L'immagine può contenere: una o più persone e persone in piediMentre la città detonava in anteprima fuochi, spari e piovere di petardi, la sindaca, con il gobbo al suo fianco, teneva il suo sinistro discorso di fine anno dedicato al nostro paesino, forse più per delirio di onnipotenza che per emulazione.

Così, mentre da un lato d’Italia si evoca il successo della cacciata del fantasma dell’uomo nero, dall’altro si muore per mano assassina di italianissima gente. Mentre da un lato (Senago) si nega asilo a chi fugge dalla fame e dalle guerre, esultando il proprio ego per questo lugubre risultato messo al centro di ogni attenzione pubblica, dall’altro (Bitonto) la malavita italiana colpisce e uccide nelle piazze.

La sindaca ci ricorda quindi i suoi successi contro quattro, o forse meno, poveri mendicanti che fuggono da fame e miseria e la stessa sindaca non ci suggerisce cosa lei (non) ha fatto per tenere fuori la ‘ndrangheta e la mafia da Senago.

Nel suo bilancio annuale, non ci parla per esempio del suo ex assessore, da lei scelto per la sua giunta e poi defenestrato.

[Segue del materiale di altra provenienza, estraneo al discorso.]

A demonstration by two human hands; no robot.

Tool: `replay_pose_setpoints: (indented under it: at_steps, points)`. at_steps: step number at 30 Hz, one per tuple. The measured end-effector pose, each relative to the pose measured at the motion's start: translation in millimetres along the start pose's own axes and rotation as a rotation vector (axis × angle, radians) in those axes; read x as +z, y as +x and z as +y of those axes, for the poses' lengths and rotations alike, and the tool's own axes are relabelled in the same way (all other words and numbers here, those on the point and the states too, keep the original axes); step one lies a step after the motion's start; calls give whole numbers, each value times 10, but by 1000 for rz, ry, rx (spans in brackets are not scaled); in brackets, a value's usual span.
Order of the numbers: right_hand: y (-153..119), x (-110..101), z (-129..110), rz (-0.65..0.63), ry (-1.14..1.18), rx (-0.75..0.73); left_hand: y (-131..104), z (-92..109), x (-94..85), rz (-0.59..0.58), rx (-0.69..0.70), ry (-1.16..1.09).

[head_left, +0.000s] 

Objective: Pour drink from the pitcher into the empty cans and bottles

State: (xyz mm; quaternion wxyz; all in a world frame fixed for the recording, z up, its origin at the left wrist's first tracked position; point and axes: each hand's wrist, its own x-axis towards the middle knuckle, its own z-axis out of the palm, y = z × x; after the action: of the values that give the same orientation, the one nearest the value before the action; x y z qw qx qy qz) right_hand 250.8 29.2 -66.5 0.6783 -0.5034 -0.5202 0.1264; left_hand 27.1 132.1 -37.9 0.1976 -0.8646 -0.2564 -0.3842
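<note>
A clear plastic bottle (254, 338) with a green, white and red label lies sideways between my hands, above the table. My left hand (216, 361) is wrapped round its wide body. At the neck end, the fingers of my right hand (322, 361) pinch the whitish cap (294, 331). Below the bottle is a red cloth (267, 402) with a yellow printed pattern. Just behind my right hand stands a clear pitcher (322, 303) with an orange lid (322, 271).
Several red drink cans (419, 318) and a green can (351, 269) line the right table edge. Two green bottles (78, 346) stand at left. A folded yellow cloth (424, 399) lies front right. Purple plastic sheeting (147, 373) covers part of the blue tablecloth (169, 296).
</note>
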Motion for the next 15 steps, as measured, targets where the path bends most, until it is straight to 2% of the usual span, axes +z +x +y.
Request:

Preparandoci al futuro, non ci dice cosa (non) farà per tenere lontano dalle istituzioni e dalle opere pubbliche la malavita organizzata che appare oramai sempre più radicata anche nel nostro territorio (leggi movimento terra, spaccio di droga, vasche di laminazione, etc.).

Non ci parla nemmeno della presenza di forze neofasciste oramai diffuse con preoccupante attivismo in tutta Senago.

Non ci parla della situazione vasche e del possibile patto che potrebbe aver fatto con i suoi capi in Regione per avere a disposizione 500 mila euro da spendere per tutelare la salute dei cittadini (e non per asfaltare e fare nuove strade).

Insomma, se si fa un discorso di bilancio e sul futuro del paesino, lo si fa per intero evitando di tralasciare piccoli dettagli come quelli che abbiamo appena accennato.

Auguri  Senago, ne avrai molto bisogno.